Requirement — Lines holding the string "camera" are the ones to copy; find them all in the data.

Provided data —
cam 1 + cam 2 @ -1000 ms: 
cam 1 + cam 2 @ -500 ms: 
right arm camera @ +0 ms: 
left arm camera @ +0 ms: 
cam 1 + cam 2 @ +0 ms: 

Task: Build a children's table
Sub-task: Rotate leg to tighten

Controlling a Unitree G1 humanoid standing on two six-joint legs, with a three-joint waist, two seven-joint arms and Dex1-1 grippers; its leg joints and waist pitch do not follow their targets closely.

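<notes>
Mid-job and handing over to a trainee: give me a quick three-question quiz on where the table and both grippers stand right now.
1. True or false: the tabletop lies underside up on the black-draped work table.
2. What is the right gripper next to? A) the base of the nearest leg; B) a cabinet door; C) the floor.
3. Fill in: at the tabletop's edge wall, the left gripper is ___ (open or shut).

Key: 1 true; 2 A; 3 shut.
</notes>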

Response —
right arm camera @ +0 ms: 
left arm camera @ +0 ms: 

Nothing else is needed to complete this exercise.